Assignment: Count, please, the lines in the listing below that contain "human", and reply with the count only.

··· Supplied records

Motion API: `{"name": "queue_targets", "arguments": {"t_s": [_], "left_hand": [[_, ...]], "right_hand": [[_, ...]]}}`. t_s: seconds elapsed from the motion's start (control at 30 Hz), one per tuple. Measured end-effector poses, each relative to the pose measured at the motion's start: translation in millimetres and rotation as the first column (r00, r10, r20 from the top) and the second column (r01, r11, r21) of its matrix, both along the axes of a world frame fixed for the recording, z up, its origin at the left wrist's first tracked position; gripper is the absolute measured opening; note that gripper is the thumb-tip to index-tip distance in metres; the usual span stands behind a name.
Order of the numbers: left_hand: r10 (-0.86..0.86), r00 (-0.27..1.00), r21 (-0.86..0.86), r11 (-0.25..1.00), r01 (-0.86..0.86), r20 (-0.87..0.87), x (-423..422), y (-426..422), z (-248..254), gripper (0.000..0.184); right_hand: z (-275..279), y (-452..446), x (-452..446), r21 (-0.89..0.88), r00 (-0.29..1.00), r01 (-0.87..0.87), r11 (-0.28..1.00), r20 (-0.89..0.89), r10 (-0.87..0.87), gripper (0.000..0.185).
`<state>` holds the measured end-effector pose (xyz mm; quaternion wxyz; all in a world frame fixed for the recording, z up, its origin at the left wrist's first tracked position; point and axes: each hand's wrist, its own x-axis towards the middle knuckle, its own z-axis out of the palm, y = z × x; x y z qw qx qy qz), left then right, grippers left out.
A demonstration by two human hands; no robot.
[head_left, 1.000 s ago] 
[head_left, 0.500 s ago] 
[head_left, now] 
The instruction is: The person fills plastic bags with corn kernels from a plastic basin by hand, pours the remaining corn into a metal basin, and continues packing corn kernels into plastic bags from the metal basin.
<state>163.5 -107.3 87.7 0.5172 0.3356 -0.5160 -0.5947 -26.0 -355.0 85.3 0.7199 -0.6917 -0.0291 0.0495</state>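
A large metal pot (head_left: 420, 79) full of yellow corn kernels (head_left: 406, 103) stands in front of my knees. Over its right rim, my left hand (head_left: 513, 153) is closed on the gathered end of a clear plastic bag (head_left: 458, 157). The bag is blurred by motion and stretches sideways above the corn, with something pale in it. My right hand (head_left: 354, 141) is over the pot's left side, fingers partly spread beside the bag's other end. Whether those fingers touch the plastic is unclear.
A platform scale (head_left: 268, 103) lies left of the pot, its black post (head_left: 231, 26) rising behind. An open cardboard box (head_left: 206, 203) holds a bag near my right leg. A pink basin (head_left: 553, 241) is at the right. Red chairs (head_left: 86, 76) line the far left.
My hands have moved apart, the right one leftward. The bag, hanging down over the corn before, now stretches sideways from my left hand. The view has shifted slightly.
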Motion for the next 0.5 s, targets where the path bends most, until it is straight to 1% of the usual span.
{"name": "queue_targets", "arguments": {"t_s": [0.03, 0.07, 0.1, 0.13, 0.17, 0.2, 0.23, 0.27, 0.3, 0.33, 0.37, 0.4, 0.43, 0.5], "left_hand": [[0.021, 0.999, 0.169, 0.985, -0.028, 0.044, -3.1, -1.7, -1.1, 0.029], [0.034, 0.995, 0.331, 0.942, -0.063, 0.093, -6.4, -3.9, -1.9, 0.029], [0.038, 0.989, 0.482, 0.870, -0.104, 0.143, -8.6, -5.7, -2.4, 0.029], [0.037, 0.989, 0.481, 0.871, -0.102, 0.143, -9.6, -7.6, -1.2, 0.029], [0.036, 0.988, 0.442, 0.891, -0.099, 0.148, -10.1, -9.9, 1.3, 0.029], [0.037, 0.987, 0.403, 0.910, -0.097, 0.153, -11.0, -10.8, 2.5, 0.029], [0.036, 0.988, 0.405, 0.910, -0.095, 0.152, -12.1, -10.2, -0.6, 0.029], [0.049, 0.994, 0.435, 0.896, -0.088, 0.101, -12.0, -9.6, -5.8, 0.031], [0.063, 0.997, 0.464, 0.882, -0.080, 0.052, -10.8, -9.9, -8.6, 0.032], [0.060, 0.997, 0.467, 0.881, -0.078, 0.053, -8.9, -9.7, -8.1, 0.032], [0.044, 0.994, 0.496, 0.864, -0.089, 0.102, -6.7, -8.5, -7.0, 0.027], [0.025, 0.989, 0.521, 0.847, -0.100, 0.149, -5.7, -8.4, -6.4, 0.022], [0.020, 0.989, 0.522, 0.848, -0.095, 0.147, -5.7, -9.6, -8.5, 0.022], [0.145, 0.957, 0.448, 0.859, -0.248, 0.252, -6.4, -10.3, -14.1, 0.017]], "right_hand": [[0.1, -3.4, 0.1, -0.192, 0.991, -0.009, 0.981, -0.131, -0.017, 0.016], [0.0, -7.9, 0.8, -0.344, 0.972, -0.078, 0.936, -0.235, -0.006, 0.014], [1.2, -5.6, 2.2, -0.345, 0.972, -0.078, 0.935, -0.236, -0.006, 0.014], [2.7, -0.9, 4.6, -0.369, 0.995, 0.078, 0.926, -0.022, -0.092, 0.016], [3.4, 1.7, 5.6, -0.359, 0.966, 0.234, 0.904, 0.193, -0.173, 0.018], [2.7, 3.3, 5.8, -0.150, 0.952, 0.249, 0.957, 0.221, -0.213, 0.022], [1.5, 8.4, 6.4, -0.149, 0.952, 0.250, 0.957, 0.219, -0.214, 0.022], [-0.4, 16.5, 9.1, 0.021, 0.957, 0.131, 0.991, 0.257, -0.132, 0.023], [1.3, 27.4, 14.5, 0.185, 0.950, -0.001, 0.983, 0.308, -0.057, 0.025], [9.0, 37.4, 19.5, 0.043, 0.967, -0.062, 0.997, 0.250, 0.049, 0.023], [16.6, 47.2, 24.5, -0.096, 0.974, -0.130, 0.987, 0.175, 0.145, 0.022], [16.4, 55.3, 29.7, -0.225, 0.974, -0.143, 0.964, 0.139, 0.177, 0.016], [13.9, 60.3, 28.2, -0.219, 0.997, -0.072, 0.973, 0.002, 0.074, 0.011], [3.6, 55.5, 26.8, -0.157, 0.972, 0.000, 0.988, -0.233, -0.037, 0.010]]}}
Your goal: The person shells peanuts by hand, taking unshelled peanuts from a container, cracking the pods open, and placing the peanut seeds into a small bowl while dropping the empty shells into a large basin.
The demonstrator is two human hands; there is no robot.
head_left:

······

Completed task: 2